• **Problem to work on**
Print out the full listing below, word for word.

• **Data block**
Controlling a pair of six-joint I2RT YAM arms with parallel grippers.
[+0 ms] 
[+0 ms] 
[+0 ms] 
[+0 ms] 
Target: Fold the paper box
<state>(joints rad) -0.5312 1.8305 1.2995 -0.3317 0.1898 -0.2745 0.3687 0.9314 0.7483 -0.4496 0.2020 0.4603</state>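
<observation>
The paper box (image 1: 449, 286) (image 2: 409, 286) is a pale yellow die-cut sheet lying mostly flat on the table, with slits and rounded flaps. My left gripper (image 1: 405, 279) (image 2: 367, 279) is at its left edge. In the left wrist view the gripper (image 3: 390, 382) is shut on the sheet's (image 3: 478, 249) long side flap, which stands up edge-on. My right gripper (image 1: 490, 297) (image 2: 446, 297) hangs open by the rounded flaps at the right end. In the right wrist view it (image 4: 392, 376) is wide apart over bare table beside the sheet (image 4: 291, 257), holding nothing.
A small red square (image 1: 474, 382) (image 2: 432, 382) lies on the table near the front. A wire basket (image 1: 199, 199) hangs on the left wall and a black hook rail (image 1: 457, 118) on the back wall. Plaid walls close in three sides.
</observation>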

• **Solved problem**
Controlling a pair of six-joint I2RT YAM arms with parallel grippers.
[+0 ms] 
[+0 ms] 
[+0 ms] 
[+0 ms] 
Target: Fold the paper box
<state>(joints rad) -0.5312 1.8305 1.2995 -0.3317 0.1898 -0.2745 0.3687 0.9314 0.7483 -0.4496 0.2020 0.4603</state>
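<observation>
The paper box (image 1: 449, 286) (image 2: 409, 286) is a pale yellow die-cut sheet lying mostly flat on the table, with slits and rounded flaps. My left gripper (image 1: 405, 279) (image 2: 367, 279) is at its left edge. In the left wrist view the gripper (image 3: 390, 382) is shut on the sheet's (image 3: 478, 249) long side flap, which stands up edge-on. My right gripper (image 1: 490, 297) (image 2: 446, 297) hangs open by the rounded flaps at the right end. In the right wrist view it (image 4: 392, 376) is wide apart over bare table beside the sheet (image 4: 291, 257), holding nothing.
A small red square (image 1: 474, 382) (image 2: 432, 382) lies on the table near the front. A wire basket (image 1: 199, 199) hangs on the left wall and a black hook rail (image 1: 457, 118) on the back wall. Plaid walls close in three sides.
</observation>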

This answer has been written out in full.